Pyraformer
Pyraformer copied to clipboard
Q: so for App flow dataset, the only feature is time?
https://github.com/ant-research/Pyraformer/blob/master/preprocess_flow.py#L19-L22
extract: time, weekday, hour, month
and is used here:
https://github.com/ant-research/Pyraformer/blob/master/preprocess_flow.py#L54-L57
I'm just wondering:
-
why, for example, not using zone (convert to some integer) as extra features, and in that case, how does this model perform?
-
or: if the train data only contains the single time feature (without weekday, hour, month), will this model still perform?
Sorry for the silly questions, want to hear your insight.
Thanks.
Hi,
- The information of 'zone' and 'app_name' is actually used, see https://github.com/ant-research/Pyraformer/blob/master/preprocess_flow.py#L13 and https://github.com/ant-research/Pyraformer/blob/master/preprocess_flow.py#L57. Each 'app_name' in each 'zone' corresponds to a time series, so we convert the 'app_name' and 'zone' information into an integer, namely, the 'seq_id'.

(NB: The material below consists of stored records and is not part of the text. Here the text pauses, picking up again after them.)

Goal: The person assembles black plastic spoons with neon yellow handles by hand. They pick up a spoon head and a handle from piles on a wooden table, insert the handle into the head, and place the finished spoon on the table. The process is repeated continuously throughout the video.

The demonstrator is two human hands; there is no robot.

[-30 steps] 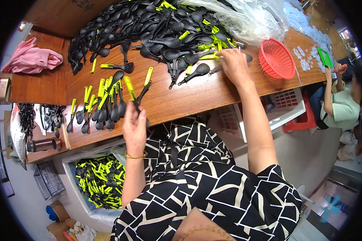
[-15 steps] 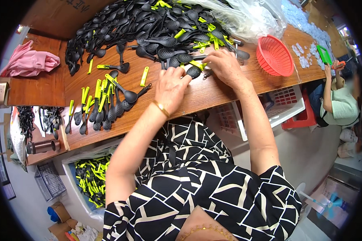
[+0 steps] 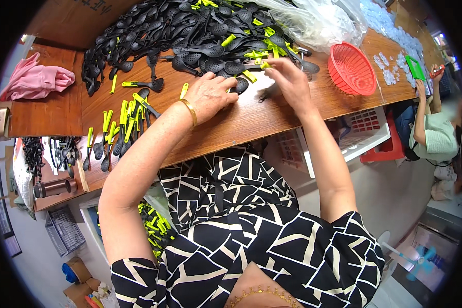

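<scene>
A big heap of black slotted spoons with yellow-green handles [image 3: 190,31] covers the far side of the wooden table [image 3: 251,120]. At the heap's near edge lies one black spoon [image 3: 242,85] whose handle points up and to the right. My left hand [image 3: 210,95] rests palm down with its curled fingers on that spoon's head. My right hand [image 3: 287,77] pinches the yellow-green handle end [image 3: 264,64] with its fingertips. A gold bangle sits on my left wrist. To the left, a laid-out row of spoons [image 3: 120,128] lies near the table's front edge.
A red plastic basket [image 3: 351,66] stands right of my right hand, with a clear plastic bag [image 3: 313,20] behind it. A pink cloth [image 3: 33,82] lies far left. Under the table are a bin of spoons [image 3: 154,226] and a white crate [image 3: 364,128]. Another person [image 3: 431,128] sits at right.
My left hand left the laid-out row at the left and came right to the heap's edge. My right hand slid slightly left, and both hands now meet on one spoon.
</scene>
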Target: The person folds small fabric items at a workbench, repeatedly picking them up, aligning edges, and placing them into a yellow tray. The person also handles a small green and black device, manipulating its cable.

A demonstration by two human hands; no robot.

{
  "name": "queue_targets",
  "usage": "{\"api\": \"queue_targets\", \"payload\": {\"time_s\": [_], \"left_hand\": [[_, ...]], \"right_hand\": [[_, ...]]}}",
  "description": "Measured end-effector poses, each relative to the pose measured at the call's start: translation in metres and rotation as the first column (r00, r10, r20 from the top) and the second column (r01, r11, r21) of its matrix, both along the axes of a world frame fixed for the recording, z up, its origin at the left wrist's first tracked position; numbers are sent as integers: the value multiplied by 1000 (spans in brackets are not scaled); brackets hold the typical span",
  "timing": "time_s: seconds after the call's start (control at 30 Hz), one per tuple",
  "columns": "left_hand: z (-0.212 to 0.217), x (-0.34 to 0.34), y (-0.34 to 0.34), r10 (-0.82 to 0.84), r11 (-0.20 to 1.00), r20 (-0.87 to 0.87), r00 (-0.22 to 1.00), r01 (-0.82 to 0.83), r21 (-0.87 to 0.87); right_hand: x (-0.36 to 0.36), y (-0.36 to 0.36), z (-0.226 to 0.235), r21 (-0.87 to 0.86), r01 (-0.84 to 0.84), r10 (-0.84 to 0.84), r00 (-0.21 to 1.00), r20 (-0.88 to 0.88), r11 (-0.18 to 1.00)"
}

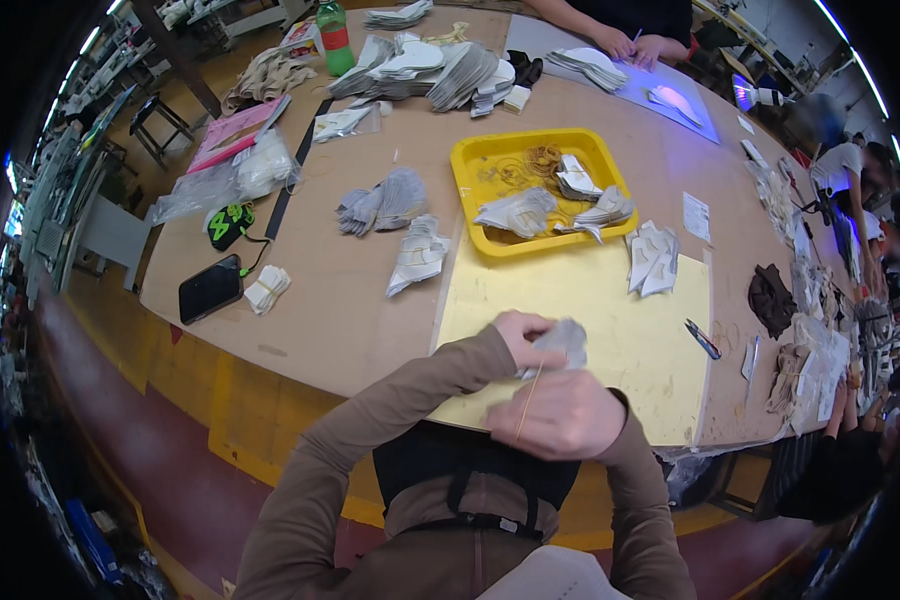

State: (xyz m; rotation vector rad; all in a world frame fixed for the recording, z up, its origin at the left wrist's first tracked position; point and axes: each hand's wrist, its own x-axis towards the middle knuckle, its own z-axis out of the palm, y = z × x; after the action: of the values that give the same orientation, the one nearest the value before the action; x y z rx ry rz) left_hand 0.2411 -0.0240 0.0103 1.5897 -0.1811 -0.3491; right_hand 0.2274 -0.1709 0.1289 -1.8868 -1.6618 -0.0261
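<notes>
Over the yellow sheet (620, 372), my left hand (520, 338) is closed on a small stack of pale grey cut pieces (568, 342). My right hand (570, 415), slightly blurred, is closed just below it. A tan rubber band (529, 400) runs stretched along the fingers of that hand. Whether the band touches the stack is hidden behind my fingers. Beyond my hands, a yellow tray (490, 243) holds loose rubber bands (543, 160) and several bundles of white and grey pieces (518, 212).
Bundles of cut pieces (417, 255) lie left of the tray, and more (653, 258) to its right. A black phone (210, 289) rests near the left edge. A pen (703, 339) lies at right. Across the table, another person's hands (632, 46) work beside a lit lamp (755, 95).
</notes>
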Motion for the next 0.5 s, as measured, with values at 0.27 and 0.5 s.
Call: {"api": "queue_targets", "payload": {"time_s": [0.27,0.5], "left_hand": [[20,14,46,23,555,-312,950,-272,-786],[17,12,38,-332,769,-187,925,151,-621]], "right_hand": [[-14,-23,-64,760,468,517,557,-650,451],[10,-5,-65,292,689,163,248,-955,663]]}}
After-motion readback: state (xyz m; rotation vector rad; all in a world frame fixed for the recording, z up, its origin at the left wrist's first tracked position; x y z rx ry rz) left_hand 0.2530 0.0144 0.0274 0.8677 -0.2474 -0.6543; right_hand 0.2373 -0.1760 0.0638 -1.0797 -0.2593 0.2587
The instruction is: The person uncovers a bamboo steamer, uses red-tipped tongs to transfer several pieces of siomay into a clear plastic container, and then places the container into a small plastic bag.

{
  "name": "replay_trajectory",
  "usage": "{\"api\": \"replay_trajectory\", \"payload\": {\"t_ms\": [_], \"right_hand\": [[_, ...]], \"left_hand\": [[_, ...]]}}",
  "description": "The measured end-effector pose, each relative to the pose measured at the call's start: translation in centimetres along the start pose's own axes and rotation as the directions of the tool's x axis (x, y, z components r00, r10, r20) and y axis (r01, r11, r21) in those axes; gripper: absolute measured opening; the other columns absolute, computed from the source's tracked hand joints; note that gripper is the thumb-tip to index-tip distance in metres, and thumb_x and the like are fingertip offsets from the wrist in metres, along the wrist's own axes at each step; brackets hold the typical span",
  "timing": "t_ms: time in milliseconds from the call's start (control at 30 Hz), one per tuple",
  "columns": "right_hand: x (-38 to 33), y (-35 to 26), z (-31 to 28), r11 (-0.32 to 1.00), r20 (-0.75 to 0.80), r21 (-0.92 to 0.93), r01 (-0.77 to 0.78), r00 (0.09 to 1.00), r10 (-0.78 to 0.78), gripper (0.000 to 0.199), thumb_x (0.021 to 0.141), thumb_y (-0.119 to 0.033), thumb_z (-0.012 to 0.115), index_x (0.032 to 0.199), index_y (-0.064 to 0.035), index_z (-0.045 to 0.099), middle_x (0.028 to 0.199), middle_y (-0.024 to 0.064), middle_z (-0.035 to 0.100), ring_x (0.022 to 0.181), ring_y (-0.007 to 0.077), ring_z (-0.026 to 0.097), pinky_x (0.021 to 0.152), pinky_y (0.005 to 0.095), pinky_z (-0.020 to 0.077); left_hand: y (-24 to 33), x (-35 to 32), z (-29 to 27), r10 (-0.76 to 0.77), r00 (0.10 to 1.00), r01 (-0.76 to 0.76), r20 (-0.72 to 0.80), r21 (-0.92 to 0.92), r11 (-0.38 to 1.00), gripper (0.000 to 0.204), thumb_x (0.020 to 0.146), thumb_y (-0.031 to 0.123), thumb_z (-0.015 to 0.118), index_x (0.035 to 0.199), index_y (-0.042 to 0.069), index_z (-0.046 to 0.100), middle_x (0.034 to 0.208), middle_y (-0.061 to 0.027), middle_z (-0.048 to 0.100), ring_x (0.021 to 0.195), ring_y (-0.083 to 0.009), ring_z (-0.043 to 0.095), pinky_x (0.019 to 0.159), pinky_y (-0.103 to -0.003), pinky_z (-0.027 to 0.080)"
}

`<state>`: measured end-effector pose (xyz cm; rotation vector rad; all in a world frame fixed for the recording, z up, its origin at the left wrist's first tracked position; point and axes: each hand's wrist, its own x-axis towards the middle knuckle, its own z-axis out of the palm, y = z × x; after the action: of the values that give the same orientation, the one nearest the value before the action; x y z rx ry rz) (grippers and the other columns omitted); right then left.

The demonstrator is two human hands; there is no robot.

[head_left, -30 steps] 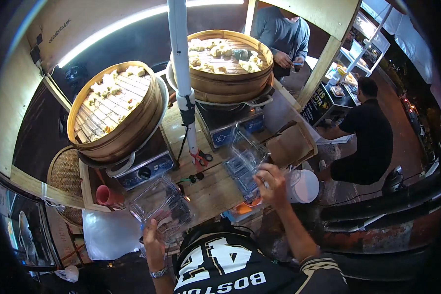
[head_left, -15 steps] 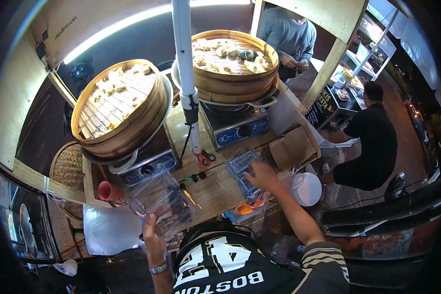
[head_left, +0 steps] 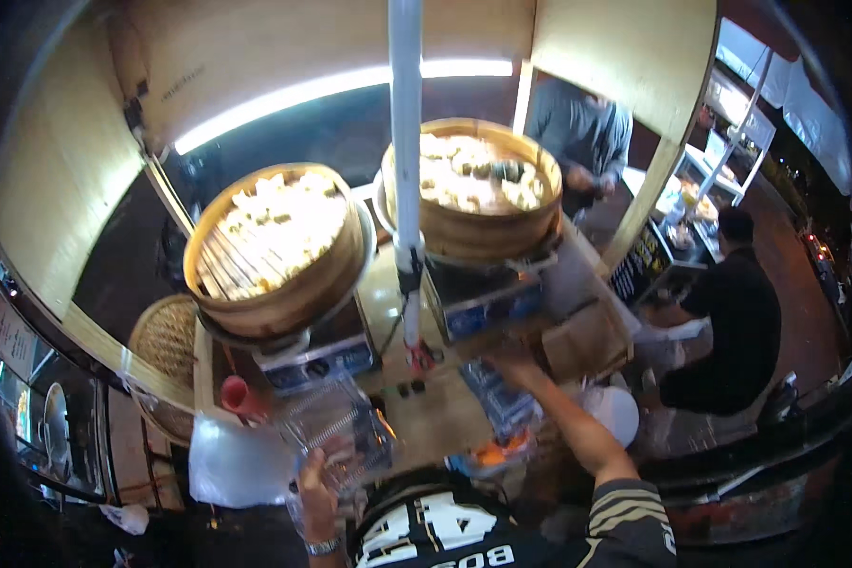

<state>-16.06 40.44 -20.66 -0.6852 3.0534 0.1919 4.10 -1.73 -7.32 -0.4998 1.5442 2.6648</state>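
Observation:
My left hand [head_left: 317,490], closed on its edge, holds an opened clear plastic food container [head_left: 324,417] over the front of the wooden counter. My right hand [head_left: 516,364] reaches over the far end of a stack of clear plastic containers [head_left: 502,399], beside the brown paper [head_left: 577,343]. Motion smears its fingers, so whether they grip anything is unclear. Beyond my hands stand two round bamboo steamers. The left steamer [head_left: 284,312] and the right steamer [head_left: 488,227] both hold dumplings on slats.
Blue-fronted stoves [head_left: 327,364] sit under the steamers. A white pole [head_left: 405,142] rises between them, with red-handled scissors [head_left: 423,358] at its foot. A red cup [head_left: 241,396] stands left, a white bucket [head_left: 613,415] right. One person [head_left: 582,133] stands behind the counter; another [head_left: 740,312] crouches at right.
The whole view has shifted, with the scene now lower and farther right. My right hand has moved to the far end of the container stack. My left hand still holds the opened container.

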Motion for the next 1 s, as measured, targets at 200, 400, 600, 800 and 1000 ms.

- It is also possible to make predictions based solely on historical time series. Following previous works, our implementation introduced these covariates.
Ok, so the app_name
and zone
are there, but how about the previous value of the raw input sequence (inside the window size)?
Let's check the raw input sequence data, in: https://github.com/ant-research/Pyraformer/blob/master/preprocess_flow.py#L17-L26
single_df = grouped_data[i][1].drop(labels=['app_name', 'zone'], axis=1).sort_values(by="time", ascending=True)
times = pd.to_datetime(single_df.time)
single_df['weekday'] = times.dt.dayofweek / 6
single_df['hour'] = times.dt.hour / 23
single_df['month'] = times.dt.month / 12
temp_data = single_df.values[:, 1:] # L22, 'time' column is dropped here
if (temp_data[:, 0] == 0).sum() / len(temp_data) > 0.2:
continue
all_data.append(temp_data)
we can see temp_data[:, 0]
is the raw input sequence ('app_name', 'zone' are dropped on L17, and 'time' is dropped on L22, so temp_data[:, 0]
is the 'value' in the original csv file.
Then, in https://github.com/ant-research/Pyraformer/blob/master/preprocess_flow.py#L55
single_data[:, 0] = seq_data.copy()
is the real raw input sequence data,
but in https://github.com/ant-research/Pyraformer/blob/master/data_loader.py#L513-L518
cov = all_data[:, :, 1:] # the real raw input sequence data 'value' (all_data[:, :, 0]) dropped?
split_start = len(label[0]) - self.pred_length + 1
data, label = split(split_start, label, cov, self.pred_length)
return data, label
it's dropped from the training data
?
That's my question: so the previous value of the raw input sequence value is not used at all in training?